Scientists in Chicago say a drug molecule that usually encourages infections to grow actually suppresses HSV-1.

Researchers have uncovered a surprise finding regarding treatment for the herpes simplex virus type 1 (HSV-1) — one that could open the door for new ways to fight the pathogen.

Scientists from the University of Illinois at Chicago (UIC) discovered that a drug molecule that typically promotes infection actually suppressed HSV-1 infection in corneal cells.

The experiment was conducted on corneal cells infected with HSV-1, commonly known as oral herpes.

The cornea is crucial when it comes to HSV-1. An untreated infection can lead to damage to the clear corneal tissue in the eye.

Over time, this can lead to the formation of ulcers that can cause severe pain, scarring, and even blindness.

Researchers studied BX795, a drug compound that’s known to prevent an enzyme called TBK1 from flourishing.

“TBK1 is important for antiviral activities by cells,” Deepak Shukla, a professor of ophthalmology as well as microbiology and immunology at the UIC College of Medicine and corresponding author on the paper, told Healthline.

“It’s part of innate immunity. And this compound, BX795, is actually a TBK1 inhibitor, so our original hypothesis was that if we blocked TBK1 — which is supposed to be antiviral — we should be allowing the virus to grow better,” he explained. “So obviously, if you try to block TBK1, one would expect the virus to do better. We didn’t see that happening, and we repeated experiments multiple times. Every time we used this inhibitor, the virus was getting suppressed instead of doing better. The entire discovery is a surprise to us.”

The researchers found that higher concentrations of BX795 led, somewhat counterintuitively, to infection being suppressed rather than promoted.

HSV-1 is one of the most pervasive pathogens affecting humans.

It’s estimated that between 50 and 90 percent of people worldwide have HSV-1, although many of them don’t show symptoms.

The infection lasts for life. This means that symptoms, including cold sores and corneal damage, can flare up throughout one’s lifetime.

The latest research is potentially big news when it comes to HSV-1. There aren’t many drugs approved to treat the virus.

“There are drugs to treat infection, and they belong to one single class of drugs: nucleoside analogue,” explained Shukla. “The drugs work and there are two drugs currently approved for topical treatment, but the problem is that there are a lot of cases of resistance. Once there’s resistance, you then have to give more and more of the same drug, higher quantities, or try to look for some other drug. Currently, there’s no other major class of drugs that’s available to treat herpes.”
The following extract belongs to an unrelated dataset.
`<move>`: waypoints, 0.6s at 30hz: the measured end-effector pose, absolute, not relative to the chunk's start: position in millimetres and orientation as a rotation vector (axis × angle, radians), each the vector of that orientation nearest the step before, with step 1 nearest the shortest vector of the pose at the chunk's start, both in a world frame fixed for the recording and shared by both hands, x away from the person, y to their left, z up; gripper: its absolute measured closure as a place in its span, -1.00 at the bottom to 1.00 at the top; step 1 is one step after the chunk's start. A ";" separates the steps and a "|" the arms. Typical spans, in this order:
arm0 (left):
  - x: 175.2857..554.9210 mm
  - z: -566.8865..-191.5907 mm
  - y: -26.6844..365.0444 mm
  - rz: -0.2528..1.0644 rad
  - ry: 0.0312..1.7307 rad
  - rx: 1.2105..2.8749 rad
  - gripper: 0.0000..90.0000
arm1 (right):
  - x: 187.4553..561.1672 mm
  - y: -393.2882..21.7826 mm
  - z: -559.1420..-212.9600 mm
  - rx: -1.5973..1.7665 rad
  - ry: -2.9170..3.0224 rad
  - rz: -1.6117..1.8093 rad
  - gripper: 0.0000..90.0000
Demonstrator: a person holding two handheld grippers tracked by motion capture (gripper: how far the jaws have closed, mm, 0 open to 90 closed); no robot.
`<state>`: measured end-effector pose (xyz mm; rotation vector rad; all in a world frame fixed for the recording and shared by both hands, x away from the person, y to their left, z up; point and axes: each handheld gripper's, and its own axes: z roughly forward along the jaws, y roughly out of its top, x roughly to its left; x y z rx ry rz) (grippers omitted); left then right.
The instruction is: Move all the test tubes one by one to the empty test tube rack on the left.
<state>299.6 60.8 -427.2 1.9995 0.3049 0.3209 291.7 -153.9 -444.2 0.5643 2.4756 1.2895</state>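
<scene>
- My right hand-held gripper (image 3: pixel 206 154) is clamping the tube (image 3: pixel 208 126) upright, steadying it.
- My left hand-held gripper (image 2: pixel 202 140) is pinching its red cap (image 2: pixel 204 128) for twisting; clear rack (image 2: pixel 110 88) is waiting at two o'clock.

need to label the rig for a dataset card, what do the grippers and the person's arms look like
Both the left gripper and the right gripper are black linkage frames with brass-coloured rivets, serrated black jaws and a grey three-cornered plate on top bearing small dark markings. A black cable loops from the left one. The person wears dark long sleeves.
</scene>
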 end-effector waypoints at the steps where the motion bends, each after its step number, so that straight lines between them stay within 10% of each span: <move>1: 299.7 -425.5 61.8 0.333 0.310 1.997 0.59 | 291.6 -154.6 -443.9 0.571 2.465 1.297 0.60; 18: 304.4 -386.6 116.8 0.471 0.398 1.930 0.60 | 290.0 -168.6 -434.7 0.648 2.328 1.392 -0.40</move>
When high quantities of nucleoside analogues are used to treat an HSV-1 infection, unwanted side effects can occur. This includes localized damage, such as glaucoma, because of changes to ocular pressure. There’s also the danger of toxicity, which can lead to long-term kidney damage.

“I think, in that regard, that our accidental discovery is important because it acts on a different protein,” said Shukla. “With our discovery, it’s technically a brand-new class of antiviral which could potentially be used to treat herpes.”

Having found success testing BX795’s suppressive effect on both mouse and human corneal cells, the Chicago team hopes to attempt a clinical trial in the near future.

“My hope is that in the future, our drug can be given topically and nucleoside analogues and be given systemically, and together I think they will be effective and reduce the duration of treatment as well as the duration of disease,” said Shukla. “I think it opens up a totally new avenue.”

The next steps for Shukla and his colleagues involve developing systemic therapies, such as injectables and oral drugs, in addition to the topical treatment they’ve already tested.

There’s also the possibility that the treatment they’ve discovered could be applied to other viral infections, such as HSV-2, or genital herpes, and HIV.

“Since (BX795) acts on a host protein, I think there will be a broader-spectrum effect on several different viruses,” said Shukla. “There’s a potential for a broad-spectrum antiviral.”